Neuhausens Trainer Eckard Nothdurft, das VfL-Urgestein, meinte enttäuscht: „Wir haben alles falsch gemacht. Gefühlt gewannen wir keinen Zweikampf. Der VfL war uns in allen Bereichen überlegen, wir fanden kein Mittel gegen die VfL-Abwehrformationen.”

Doch der VfL tut gut daran, den Sieg richtig einzuordnen. Dafür sorgt Griesbach sicher.

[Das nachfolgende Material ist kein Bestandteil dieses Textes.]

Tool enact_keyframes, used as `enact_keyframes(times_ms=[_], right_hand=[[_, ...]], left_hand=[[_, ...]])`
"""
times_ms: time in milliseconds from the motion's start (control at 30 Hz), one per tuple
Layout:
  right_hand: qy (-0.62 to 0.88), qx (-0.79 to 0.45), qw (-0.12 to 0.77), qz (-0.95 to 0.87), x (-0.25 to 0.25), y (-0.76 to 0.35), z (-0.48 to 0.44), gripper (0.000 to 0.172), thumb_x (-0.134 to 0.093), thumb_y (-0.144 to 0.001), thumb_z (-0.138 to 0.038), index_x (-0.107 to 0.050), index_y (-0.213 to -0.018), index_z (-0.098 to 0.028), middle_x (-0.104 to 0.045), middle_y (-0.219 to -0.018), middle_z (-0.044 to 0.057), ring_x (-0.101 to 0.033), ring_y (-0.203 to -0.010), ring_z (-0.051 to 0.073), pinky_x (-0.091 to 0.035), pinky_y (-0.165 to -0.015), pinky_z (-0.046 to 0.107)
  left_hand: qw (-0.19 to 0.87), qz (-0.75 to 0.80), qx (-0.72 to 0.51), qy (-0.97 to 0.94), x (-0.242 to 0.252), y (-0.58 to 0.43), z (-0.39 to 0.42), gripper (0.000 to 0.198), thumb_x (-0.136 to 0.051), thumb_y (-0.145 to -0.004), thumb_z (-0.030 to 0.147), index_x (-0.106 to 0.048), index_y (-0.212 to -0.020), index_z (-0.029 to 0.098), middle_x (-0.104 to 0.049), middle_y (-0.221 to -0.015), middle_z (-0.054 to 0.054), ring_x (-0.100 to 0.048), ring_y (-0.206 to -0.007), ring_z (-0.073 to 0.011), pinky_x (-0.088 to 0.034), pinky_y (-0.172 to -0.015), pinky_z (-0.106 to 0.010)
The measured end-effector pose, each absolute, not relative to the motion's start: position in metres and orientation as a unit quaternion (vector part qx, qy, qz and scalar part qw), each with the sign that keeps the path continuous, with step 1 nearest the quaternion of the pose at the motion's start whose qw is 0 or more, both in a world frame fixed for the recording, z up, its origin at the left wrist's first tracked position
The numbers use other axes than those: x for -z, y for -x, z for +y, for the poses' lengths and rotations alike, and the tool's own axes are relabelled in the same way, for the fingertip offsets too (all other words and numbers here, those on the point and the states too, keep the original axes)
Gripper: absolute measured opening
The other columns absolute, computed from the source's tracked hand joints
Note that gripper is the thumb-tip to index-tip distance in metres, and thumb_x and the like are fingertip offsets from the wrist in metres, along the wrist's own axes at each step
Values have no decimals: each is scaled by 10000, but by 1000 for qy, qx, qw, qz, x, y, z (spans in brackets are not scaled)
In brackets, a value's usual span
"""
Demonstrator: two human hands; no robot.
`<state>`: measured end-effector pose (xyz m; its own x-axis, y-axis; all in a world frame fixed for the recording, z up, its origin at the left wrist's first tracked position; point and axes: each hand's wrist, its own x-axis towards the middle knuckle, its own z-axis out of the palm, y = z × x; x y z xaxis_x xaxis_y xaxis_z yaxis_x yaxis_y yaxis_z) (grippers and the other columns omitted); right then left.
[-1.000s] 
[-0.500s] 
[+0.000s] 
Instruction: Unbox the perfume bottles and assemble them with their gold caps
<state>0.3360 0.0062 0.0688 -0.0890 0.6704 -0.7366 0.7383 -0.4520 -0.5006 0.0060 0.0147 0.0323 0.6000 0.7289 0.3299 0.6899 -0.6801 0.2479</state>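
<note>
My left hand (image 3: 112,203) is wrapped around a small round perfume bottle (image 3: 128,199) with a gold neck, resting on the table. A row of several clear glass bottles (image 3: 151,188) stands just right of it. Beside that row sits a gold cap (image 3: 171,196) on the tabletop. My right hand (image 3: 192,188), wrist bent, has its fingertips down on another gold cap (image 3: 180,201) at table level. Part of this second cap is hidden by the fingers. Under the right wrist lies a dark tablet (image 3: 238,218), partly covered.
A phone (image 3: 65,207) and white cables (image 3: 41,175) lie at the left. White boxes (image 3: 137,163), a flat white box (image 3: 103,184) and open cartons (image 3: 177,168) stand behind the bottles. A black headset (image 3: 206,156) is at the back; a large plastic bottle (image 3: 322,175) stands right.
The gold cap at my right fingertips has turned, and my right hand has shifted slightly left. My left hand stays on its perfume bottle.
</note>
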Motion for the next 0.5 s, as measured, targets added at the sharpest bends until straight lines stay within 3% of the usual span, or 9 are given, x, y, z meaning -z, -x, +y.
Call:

Der Gast von den Fildern bot kein Paroli, war hoffnungslos unterlegen. Aber der VfL muss nun auf einige Stammkräfte verzichten. Trainer Frederick Griesbach appelliert an das  Teamgefüge und hofft damit, die Ausfälle zu kompensieren.

So spielten sie

VfL Pfullingen -
TSV Neuhausen/Filder

43:28

VfL Pfullingen: Schlipphak, Becker – Wittlinger (4), Schmid (5), Breckel (7), Stahl (2), Roth (4), Thiemann (1/1), Prinz (3), Möck (5), Haug (3), Nothdurft (2), Hertwig (1), List (6/2).
TSV Neuhausen/Filder: Arnold, Gross – Mönch (6/5), Durst (3), Letzgus (4), Pabst (1), Hipp, Grundler (5/1), Reinhardt (1), Flechsenhaar (1), Roos (2), Sommer, Holder (5), Keppeler, Lohmann.
Schiedsrichter:  Kauth/Kolb (Olching, Oberpfaffenhofen).
Zeitstrafen. VfL  18 Minuten - TSV 10 Minuten.
Siebenmeter VfL verwandelte alle drei, TSV scheiterte  zwei Mal an Becker.
Zuschauer: 760.

Neuer Drittliga-Rekord für den VfL Pfullingen

Neuer Rekord in der Pfullinger Kurt-App-Halle: Mit dem 43:28-Kantersieg über den TSV Neuhausen/Filder konnte der VfL den höchsten Heimsieg und die am meisten erzielten Tore seit seiner Drittligazugehörigkeit feiern. Das 35:21 aus dem Januar 2017 gegen die HG Oftersheim/Schwetzingen ist nun nicht mehr der Pfullinger Heimsieg mit der höchsten Differenz.